- **Exercise**
As the answer, set down the lines below from the one containing "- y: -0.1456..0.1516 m" through the one containing "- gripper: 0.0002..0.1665", exactly and inclusively, and no others.

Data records
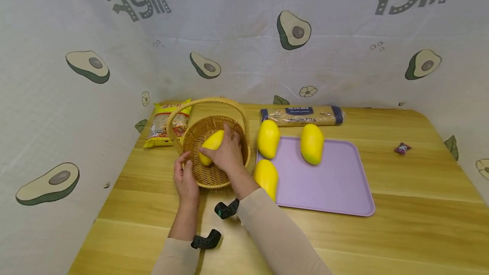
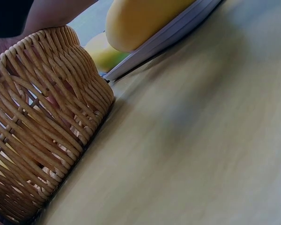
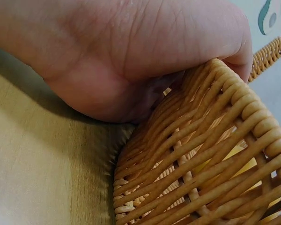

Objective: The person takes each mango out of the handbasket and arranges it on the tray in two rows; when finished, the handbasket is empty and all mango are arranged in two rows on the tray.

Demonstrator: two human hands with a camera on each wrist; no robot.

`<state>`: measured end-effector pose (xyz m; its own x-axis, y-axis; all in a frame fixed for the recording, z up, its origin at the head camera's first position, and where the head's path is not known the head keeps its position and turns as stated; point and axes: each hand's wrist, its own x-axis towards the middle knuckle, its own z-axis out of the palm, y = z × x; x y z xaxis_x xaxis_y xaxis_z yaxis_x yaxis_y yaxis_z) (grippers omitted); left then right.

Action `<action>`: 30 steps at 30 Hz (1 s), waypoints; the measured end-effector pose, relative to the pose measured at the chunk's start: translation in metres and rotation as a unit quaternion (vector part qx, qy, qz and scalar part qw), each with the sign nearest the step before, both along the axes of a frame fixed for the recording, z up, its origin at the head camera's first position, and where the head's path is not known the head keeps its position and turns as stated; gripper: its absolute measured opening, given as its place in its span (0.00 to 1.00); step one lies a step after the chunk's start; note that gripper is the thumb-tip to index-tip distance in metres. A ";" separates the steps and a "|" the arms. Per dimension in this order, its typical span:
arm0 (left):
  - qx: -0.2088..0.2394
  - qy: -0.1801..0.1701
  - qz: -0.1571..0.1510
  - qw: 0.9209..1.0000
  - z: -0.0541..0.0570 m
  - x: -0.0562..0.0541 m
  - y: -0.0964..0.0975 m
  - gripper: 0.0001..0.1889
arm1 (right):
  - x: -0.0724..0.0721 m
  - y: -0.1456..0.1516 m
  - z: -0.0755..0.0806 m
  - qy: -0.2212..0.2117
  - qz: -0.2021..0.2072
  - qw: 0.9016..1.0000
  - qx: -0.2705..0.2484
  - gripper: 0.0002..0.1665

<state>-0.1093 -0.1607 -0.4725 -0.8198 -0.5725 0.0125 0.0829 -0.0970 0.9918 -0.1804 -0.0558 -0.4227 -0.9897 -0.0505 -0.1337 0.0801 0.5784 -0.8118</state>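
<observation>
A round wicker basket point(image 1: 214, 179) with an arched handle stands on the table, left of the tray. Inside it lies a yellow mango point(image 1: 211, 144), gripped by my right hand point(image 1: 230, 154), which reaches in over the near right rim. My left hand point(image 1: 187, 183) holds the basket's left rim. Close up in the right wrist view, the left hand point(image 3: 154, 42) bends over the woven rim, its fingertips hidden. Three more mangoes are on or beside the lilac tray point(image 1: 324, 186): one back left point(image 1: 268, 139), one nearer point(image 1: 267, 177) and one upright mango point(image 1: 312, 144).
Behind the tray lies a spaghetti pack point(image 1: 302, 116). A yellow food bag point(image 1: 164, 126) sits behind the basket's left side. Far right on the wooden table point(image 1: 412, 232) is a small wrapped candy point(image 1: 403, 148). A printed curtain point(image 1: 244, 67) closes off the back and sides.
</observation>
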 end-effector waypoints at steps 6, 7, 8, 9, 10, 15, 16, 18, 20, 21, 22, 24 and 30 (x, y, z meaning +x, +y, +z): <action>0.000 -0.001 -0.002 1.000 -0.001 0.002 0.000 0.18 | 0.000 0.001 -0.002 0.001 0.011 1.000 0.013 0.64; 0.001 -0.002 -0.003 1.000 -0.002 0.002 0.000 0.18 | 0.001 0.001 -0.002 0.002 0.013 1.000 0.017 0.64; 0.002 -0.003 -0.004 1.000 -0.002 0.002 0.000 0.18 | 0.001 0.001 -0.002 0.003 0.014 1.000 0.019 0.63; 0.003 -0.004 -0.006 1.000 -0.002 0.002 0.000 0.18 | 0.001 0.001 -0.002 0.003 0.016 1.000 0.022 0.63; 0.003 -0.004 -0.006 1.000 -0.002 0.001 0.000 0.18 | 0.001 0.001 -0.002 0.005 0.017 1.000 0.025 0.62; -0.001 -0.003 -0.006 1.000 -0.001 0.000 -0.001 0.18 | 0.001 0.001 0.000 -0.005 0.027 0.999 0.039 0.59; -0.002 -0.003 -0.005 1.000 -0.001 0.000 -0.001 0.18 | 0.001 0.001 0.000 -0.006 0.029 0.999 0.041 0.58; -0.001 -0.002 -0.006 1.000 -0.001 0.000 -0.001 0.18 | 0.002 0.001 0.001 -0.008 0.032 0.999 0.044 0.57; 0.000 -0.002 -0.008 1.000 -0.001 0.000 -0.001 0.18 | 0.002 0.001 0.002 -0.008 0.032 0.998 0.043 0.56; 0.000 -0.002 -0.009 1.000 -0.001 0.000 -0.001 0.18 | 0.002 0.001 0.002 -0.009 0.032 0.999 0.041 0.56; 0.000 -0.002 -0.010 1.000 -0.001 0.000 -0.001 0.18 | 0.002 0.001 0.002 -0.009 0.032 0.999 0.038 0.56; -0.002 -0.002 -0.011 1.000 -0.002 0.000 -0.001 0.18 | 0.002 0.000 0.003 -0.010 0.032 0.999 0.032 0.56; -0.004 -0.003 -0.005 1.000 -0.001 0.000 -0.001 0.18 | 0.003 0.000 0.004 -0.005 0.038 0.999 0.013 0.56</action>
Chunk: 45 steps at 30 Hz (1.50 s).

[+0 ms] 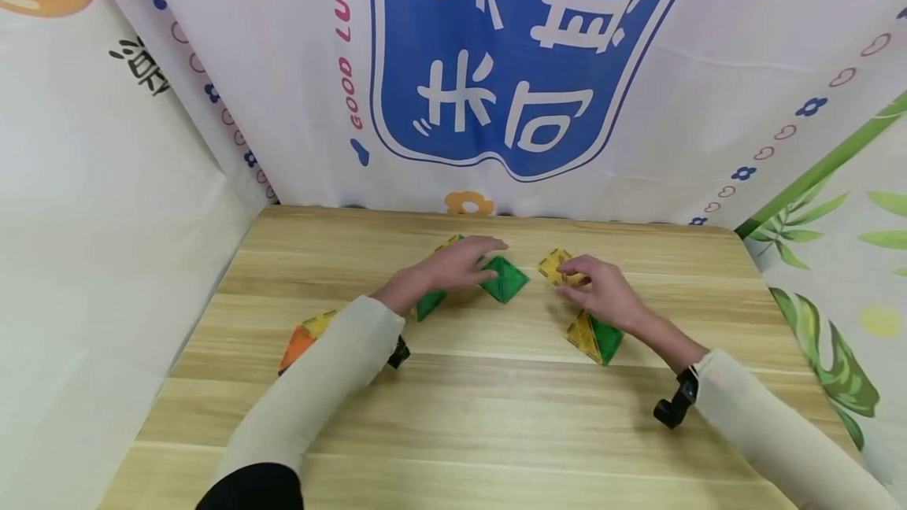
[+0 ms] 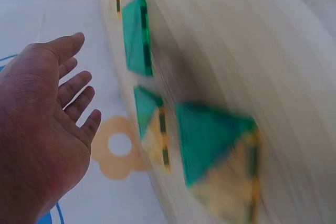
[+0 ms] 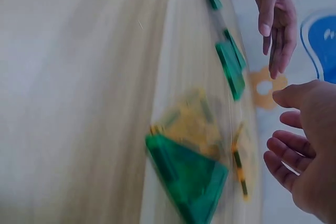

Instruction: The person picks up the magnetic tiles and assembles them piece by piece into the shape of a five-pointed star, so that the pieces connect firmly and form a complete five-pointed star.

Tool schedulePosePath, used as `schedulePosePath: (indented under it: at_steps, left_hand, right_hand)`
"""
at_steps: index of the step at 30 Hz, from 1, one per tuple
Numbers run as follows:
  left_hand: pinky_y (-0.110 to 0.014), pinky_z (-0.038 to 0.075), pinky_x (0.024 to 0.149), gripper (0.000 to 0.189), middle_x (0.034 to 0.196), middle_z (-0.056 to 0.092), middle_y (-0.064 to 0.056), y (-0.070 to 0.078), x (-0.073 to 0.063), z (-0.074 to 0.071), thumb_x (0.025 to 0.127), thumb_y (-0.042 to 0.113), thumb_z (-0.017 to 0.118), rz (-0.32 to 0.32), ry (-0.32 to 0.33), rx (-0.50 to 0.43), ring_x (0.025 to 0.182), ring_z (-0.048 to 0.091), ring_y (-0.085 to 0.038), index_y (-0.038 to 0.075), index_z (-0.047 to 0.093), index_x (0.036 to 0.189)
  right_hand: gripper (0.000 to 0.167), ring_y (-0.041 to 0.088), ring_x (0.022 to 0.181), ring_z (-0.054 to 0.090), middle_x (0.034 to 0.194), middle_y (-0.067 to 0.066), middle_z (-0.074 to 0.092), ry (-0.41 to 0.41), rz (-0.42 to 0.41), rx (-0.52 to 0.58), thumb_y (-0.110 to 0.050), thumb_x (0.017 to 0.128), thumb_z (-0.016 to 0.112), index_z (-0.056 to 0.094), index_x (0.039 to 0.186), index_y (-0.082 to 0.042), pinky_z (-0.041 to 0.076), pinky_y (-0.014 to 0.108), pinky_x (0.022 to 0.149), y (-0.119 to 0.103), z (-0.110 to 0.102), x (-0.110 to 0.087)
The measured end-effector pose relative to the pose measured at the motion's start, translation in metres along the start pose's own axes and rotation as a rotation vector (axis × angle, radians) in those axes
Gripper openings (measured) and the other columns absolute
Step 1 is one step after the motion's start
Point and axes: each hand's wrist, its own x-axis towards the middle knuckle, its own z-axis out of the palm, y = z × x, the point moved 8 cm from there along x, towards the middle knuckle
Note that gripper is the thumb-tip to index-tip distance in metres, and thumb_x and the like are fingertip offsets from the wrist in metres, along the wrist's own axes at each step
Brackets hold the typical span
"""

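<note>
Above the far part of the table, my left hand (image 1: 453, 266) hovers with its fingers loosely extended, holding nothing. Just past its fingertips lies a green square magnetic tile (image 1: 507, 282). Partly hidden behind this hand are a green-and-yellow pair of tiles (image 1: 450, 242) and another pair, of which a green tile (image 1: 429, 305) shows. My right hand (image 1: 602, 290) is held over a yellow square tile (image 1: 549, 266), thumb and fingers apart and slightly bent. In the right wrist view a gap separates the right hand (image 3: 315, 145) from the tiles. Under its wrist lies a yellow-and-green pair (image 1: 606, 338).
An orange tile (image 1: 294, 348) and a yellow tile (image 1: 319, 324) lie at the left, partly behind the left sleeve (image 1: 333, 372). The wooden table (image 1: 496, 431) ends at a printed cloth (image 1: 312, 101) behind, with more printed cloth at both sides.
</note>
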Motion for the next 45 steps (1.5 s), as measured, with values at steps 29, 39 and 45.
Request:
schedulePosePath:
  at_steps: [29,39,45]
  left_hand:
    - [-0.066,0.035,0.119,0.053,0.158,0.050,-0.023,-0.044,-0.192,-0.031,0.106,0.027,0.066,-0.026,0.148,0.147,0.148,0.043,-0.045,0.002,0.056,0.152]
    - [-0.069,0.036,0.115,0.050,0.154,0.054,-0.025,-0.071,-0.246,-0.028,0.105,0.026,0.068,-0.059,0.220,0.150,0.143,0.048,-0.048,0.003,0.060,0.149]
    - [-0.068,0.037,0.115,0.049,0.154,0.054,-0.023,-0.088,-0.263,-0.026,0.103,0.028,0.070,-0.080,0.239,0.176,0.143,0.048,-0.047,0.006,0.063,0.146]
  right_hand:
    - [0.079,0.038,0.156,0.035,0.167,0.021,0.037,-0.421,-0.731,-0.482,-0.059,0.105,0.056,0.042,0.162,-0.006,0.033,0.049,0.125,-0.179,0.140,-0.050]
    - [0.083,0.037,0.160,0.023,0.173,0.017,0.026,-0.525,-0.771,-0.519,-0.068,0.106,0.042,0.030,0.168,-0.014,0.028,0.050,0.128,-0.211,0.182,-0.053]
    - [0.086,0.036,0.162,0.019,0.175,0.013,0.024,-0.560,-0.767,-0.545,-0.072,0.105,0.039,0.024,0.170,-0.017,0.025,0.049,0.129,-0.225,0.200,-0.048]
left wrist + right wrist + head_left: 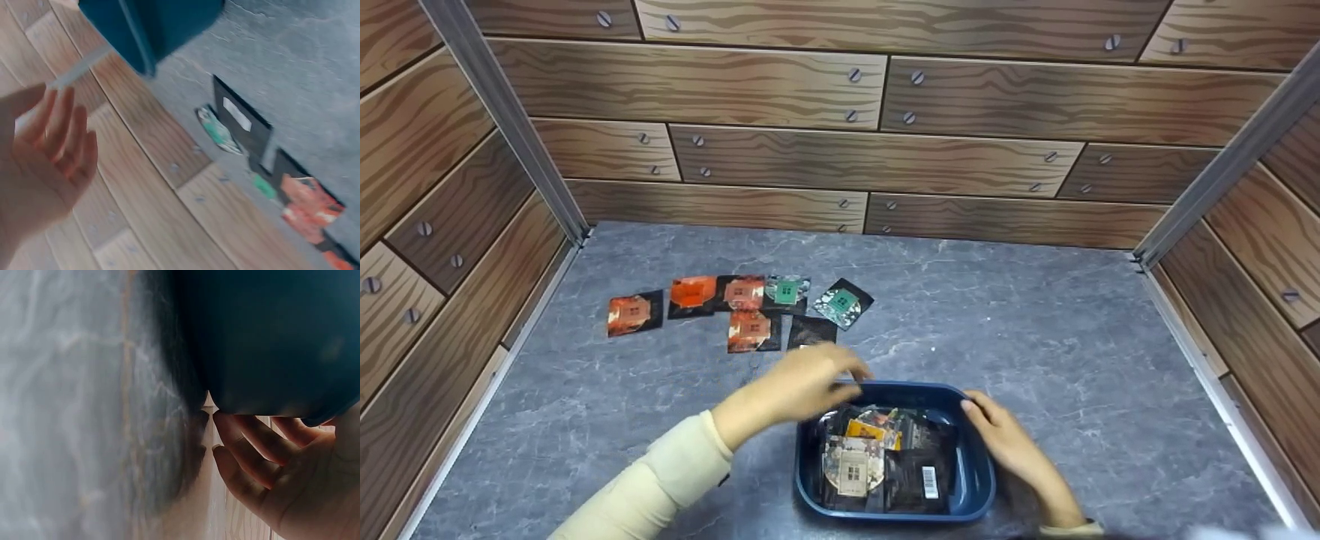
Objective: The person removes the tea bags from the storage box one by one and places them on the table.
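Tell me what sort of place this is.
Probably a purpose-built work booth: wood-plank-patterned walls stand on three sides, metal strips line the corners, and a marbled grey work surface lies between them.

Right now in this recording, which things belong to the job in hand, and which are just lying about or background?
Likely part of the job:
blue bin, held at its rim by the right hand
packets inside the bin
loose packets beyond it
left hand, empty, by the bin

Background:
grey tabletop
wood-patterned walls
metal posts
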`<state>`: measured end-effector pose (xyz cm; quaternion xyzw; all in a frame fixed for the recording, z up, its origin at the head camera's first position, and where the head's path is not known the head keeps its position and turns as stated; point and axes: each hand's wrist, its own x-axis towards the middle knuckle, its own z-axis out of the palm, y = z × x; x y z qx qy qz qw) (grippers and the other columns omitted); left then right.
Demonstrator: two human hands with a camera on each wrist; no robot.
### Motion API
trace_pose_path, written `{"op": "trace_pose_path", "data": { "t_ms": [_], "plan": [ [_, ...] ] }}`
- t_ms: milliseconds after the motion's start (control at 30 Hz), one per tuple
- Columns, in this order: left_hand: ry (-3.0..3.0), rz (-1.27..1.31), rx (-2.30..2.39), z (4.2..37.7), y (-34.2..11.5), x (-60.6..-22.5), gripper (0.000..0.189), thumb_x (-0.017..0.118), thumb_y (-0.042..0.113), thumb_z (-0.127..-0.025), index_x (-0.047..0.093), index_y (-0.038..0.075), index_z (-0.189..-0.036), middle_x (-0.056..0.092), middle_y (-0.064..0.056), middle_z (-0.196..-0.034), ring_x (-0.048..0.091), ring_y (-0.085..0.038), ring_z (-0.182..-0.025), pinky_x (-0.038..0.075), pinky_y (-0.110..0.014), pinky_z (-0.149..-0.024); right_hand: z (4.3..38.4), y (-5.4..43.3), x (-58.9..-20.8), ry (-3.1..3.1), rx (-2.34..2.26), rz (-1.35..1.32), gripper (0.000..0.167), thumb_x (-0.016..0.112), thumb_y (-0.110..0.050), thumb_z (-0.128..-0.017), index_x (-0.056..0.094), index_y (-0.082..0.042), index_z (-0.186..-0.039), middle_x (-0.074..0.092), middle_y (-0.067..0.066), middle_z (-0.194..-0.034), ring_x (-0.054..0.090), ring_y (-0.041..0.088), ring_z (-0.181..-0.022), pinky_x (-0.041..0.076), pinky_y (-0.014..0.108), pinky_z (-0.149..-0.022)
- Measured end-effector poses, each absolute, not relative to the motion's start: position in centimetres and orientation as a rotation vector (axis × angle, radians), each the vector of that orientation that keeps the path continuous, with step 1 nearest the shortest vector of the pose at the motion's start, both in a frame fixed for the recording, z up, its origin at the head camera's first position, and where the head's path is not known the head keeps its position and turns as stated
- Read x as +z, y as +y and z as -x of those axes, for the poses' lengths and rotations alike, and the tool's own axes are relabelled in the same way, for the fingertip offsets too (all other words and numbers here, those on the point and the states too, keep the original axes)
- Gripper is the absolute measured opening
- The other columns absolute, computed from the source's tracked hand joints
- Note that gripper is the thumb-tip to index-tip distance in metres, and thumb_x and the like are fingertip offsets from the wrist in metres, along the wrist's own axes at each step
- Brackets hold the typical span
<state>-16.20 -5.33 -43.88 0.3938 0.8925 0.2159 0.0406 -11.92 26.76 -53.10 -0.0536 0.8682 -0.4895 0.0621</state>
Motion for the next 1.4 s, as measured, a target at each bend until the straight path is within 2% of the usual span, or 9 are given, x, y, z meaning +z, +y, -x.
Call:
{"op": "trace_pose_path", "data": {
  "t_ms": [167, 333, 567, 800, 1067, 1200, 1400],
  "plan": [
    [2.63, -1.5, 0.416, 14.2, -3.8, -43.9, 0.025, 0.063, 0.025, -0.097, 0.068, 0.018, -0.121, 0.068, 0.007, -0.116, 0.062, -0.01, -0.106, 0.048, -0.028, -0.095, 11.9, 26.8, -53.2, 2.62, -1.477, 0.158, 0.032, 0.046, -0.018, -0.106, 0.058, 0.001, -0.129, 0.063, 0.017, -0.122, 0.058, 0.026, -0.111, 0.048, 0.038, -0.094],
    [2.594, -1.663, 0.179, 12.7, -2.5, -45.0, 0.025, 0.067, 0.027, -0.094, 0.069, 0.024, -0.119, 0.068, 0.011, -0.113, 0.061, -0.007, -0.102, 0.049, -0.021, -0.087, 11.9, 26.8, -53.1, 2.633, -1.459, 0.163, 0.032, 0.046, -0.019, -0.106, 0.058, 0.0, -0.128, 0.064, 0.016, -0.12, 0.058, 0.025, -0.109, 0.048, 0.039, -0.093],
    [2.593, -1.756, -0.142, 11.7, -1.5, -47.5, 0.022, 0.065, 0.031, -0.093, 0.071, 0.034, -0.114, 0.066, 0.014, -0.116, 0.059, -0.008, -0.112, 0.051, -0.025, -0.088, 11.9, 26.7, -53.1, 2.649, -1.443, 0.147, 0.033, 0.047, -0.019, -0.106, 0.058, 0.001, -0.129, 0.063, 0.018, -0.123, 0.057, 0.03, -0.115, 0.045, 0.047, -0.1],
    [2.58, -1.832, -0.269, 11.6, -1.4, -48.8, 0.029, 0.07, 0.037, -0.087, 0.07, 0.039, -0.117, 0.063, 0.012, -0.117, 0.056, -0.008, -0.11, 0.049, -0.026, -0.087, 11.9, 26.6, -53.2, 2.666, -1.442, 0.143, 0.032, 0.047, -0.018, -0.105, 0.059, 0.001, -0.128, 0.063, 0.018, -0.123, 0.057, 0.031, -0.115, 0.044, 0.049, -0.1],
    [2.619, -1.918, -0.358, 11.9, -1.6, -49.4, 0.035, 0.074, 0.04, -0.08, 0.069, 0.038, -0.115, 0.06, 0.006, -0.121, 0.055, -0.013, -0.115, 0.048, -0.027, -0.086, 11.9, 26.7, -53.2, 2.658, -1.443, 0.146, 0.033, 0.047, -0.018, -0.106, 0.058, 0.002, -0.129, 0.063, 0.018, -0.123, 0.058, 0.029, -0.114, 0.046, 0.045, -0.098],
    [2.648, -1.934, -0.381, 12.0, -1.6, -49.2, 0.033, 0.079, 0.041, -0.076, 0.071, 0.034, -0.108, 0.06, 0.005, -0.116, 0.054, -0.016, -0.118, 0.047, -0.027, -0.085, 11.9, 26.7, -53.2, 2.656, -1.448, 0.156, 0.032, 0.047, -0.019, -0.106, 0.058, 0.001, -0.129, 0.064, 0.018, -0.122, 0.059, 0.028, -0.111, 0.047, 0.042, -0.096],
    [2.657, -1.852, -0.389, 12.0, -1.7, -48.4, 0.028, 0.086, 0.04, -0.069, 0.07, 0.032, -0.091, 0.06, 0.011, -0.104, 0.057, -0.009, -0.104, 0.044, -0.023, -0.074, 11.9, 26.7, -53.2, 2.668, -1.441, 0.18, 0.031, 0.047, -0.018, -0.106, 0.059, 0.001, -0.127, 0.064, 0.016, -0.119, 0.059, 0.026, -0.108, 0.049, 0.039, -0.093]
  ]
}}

- **Exercise response**
  - y: -0.1456..0.1516 m
  - z: -0.0755..0.0806 m
  - qy: -0.2212..0.2117
  - qz: -0.2021..0.2072
  - qw: 0.9016..1.0000
  - qx: -0.2705..0.2484
  - gripper: 0.0002..0.1665

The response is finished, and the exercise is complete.